Joachim Rathke

Regie – Schauspiel – Produktion


AMPHITRYON

Moliere; Übersetzung: Nora Dirisamer


Eine Produktion des Volkstheaters Wien; nach der Urfassung von Moliere

Kritik (Online-Merkur)

Danke, liebe Volkstheater-Dramaturgie. Nach zahllosen Aufführungen der „Amphitryon“-Version des hoch geschätzten Heinrich von Kleist unter hierzulande totaler Vernachlässigung der Molière-Fassung des Stoffes, hat man diese nun endlich einmal angesetzt. (…) Es ist immer noch ein kleines Meisterstück – und es erfährt hier eine prächtige Umsetzung. (…)

Kurz, da ist auch im Molière-Stück genug drin an Irrungen und Wirrungen des menschlichen Herzens, an Commedia dell’arte-Verwechslungen, an Pirandellesken Fragen nach der Wahrheit und Identität und in dieser Inszenierung auch an einer echt Feydeau’schen Betrugs- und Turbulenzen-Posse: Regisseur Joachim Rathke, der sich erstmals in Wien vorstellt, hat das etwas Famoses und sehr Komisches auf die Bühne gebracht.

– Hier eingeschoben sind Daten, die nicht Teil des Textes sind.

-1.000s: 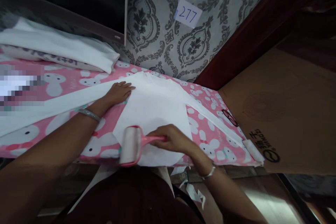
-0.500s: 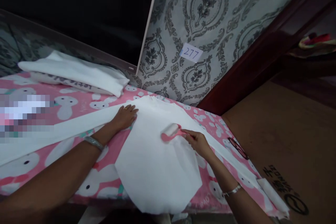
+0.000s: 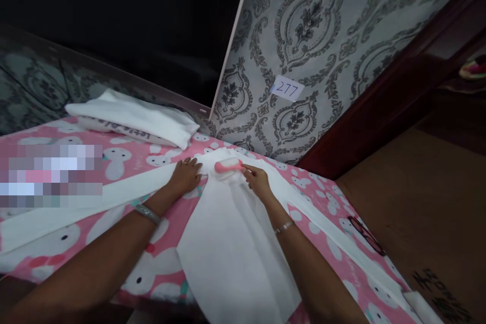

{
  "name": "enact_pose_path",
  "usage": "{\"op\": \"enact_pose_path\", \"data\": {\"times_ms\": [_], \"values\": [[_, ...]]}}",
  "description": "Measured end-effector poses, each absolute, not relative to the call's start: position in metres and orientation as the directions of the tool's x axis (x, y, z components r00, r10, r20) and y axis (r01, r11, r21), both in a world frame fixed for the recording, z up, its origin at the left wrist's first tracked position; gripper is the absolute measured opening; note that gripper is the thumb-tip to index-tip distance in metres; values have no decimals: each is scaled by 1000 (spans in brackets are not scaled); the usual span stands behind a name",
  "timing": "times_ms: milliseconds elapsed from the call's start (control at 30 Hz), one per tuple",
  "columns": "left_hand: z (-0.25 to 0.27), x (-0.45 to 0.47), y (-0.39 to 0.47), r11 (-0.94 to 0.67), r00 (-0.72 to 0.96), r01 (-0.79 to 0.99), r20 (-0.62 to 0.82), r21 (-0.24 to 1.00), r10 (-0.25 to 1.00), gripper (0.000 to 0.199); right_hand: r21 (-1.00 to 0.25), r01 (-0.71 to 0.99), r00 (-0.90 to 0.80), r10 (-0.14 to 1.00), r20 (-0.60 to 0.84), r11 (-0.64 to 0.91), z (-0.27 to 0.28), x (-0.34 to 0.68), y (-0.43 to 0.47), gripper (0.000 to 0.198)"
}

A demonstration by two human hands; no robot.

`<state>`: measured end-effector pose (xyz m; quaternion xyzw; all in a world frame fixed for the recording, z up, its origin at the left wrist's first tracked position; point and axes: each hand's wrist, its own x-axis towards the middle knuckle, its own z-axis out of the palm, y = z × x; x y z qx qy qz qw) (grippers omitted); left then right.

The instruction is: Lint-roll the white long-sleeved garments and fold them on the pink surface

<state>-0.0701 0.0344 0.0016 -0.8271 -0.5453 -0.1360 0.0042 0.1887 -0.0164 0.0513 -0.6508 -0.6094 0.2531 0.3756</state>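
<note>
A white long-sleeved top (image 3: 228, 233) lies spread over the pink cloth, its sleeves stretched out to both sides and its lower end reaching the near edge. My left hand (image 3: 185, 176) rests flat on it where the left sleeve meets the body, fingers extended and holding nothing. In my right hand (image 3: 257, 181) is the handle of a pink lint roller (image 3: 228, 164) with a white roll. The roller is at the upper part of the top, near the neckline. Soft folds run down the fabric below it.
Folded white cloth (image 3: 140, 116) lies on a grey lettered item at the back left. A dark television screen (image 3: 132, 25) stands behind. On the pink rabbit-print cloth (image 3: 152, 281) at right are dark-framed glasses (image 3: 366, 235). A cardboard box (image 3: 413, 202) stands beyond the right edge.
My right hand has pushed the lint roller up and to the left, from the middle of the top toward the neckline. My left hand stays at the sleeve. The view has shifted slightly.
</note>
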Motion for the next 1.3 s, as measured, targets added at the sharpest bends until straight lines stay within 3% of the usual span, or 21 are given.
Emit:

Martina Stilp hat – obwohl sie sich zwischen der Maria Stuart und dem „Präsidentinnen“-Mariedl über Mangel an großen Aufgaben nicht beschweren kann – ihre bisher beste Rolle am Volkstheater gefunden. Die teils lüsterne, teils schmollende, teils tobende, teils ratlose Alkmene ist ein so reizvolles Weibchen, wie sie es noch nie sein durfte, und dabei für die Männerwelt eine wohl ebenso angsterregende wie begehrenswerte Persönlichkeit. Was will man mehr?

Bei den Herren ist es Matthias Mamedof, der als zappliger Sosias mit der drolligen Darlegung seiner Probleme haushoch den Vogel abschießt. Immerhin macht Rafael Schuchter als Merkur ihn sehr gut nach. Als Jupiter lässt Thomas Groß männliche Eitelkeit sprühen (er ist auch attraktiv genug), als Amphitryon grumpelt Roman Schmelzer männliche Ratlosigkeit angesichts des weiblichen Geschlechts. Andrea Bröderbauer spielt besser Theater als Ziehharmonika, hat es aber zwecks Musikbegleitung des Abends auf sich genommen.

Die freche, flotte, ganz auf heutige Menschen zugeschnittene Übersetzung von Nora Dirisamer rückt das Stück samt der Inszenierung ganz nahe ans Publikum. Allzu seelentief und ernst wie bei Kleist braucht man es, Ach!, nicht zu nehmen… Dafür ist es lustiger.